Personal information
- Born: 11 January 1989 (age 37) Rijeka
- Nationality: Croatian
- Height: 1.86 m (6 ft 1 in)
- Playing position: Right wing

Club information
- Current club: NEXE
- Number: 7

Youth career
- Team
- –: RK Kvarner
- –: RK Kozala
- –: Zamet

Senior clubs
- Years: Team
- 2005-2008: Zamet
- 2008-2010: Perutnina PIPO IPC
- 2010-2011: Poreč
- 2011-2013: RK Kozala
- 2011-2013: Siscia
- 2014-2016: NEXE
- (loan)2015: Đakovo
- 2016-present: OHV Aurich

National team
- Years: Team
- 2005-2006: Croatia U-18
- 2006-2007: Croatia U-19
- Croatia: 2009

Medal record
Representing Croatia
Cadet European Championship
| Gold medal – first place | 2006 Estonia | Team competition |
Juniors World Championship
| Silver medal – second place | 2007 Bahrain | Team competition |

= Josip Crnić =

Croatian handball player (born 1989)

Josip Crnić (born January 11, 1989) is a Croatian handball right winger.

==Club career==
Crnić started his senior career in local premier league club Zamet.
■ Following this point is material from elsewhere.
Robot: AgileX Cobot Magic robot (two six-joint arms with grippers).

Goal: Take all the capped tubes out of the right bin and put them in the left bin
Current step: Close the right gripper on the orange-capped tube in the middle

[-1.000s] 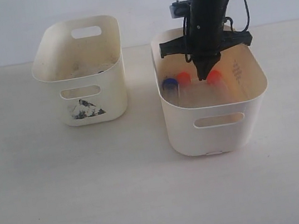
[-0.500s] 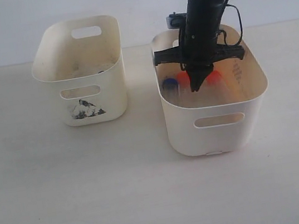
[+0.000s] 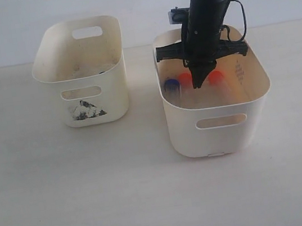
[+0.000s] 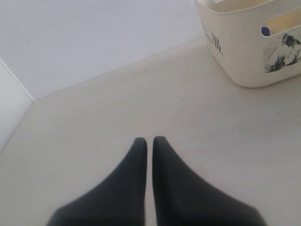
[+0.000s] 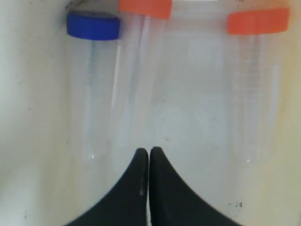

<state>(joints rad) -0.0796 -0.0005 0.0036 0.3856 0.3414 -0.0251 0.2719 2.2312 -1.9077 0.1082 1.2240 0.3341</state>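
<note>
Capped tubes look clear plastic, right bin smooth plastic.

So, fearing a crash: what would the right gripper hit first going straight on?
The right gripper would likely meet the right bin's floor, just beside the middle orange-capped tube; depth is unclear.

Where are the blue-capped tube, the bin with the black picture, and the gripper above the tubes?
blue-capped tube (image 5: 94, 87): right wrist view, on its clear body.
left bin (image 3: 112, 99): exterior view, on its front wall beside the black picture.
right gripper (image 5: 149, 153): right wrist view, between its shut fingertips.
</note>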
He would soon leave and spend two year at Perutnina Pipo IPC from Međimurje. In 2011 he returned to his youth club RK Kozala helping them earn promotion from 2.HRL to 1.HRL.

From 2011 to 2013 he played both for Kozala in the 1.HRL and for Siscia in the Dukat Premier League.

In 2013 he went into retirement due to job obligations.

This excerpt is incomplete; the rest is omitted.